"""

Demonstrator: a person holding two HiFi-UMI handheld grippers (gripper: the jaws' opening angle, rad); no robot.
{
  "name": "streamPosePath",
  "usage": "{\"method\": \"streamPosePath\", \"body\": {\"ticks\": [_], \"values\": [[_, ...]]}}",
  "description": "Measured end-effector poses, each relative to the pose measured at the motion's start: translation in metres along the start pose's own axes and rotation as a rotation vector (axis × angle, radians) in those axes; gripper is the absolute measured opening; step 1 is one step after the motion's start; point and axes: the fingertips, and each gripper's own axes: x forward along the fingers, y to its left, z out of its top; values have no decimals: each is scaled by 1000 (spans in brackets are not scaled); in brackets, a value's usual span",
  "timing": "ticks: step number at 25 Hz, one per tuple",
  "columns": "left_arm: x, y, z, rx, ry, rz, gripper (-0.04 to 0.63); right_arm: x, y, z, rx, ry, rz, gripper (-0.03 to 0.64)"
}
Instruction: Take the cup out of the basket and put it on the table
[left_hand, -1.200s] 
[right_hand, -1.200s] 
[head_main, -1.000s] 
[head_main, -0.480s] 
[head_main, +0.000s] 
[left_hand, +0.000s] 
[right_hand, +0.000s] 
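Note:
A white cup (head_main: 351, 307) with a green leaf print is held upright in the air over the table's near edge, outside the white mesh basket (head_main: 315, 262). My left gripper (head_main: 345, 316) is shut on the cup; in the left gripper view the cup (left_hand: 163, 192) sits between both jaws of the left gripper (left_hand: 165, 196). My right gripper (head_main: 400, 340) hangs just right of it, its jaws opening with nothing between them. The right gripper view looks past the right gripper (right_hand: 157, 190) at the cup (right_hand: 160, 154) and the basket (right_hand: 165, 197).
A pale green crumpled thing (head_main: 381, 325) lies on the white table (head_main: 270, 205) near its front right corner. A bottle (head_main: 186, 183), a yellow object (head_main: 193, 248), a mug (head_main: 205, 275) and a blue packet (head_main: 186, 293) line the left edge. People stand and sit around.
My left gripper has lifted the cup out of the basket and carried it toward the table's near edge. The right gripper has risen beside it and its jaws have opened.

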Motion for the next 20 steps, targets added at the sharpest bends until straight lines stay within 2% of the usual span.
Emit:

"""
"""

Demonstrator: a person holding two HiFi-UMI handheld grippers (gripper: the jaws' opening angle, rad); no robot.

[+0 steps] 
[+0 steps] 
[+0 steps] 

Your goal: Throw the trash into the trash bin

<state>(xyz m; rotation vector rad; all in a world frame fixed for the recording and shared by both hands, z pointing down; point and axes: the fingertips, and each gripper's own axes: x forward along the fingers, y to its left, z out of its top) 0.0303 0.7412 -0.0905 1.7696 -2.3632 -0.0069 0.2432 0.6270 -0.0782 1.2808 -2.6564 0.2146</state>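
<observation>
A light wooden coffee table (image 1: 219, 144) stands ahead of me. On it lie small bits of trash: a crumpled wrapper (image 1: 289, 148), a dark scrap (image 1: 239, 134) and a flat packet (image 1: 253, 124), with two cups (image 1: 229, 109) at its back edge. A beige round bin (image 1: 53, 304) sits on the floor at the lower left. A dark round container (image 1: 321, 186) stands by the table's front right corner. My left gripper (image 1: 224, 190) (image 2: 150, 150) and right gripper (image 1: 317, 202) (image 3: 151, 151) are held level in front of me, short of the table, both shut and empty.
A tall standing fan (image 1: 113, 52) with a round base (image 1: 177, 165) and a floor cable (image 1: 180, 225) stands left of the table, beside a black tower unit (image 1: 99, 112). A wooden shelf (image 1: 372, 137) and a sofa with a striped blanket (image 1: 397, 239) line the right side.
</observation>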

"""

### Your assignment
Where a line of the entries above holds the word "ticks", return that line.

### Response to the exercise
  "usage": "{\"method\": \"streamPosePath\", \"body\": {\"ticks\": [_], \"values\": [[_, ...]]}}",
  "timing": "ticks: step number at 25 Hz, one per tuple",

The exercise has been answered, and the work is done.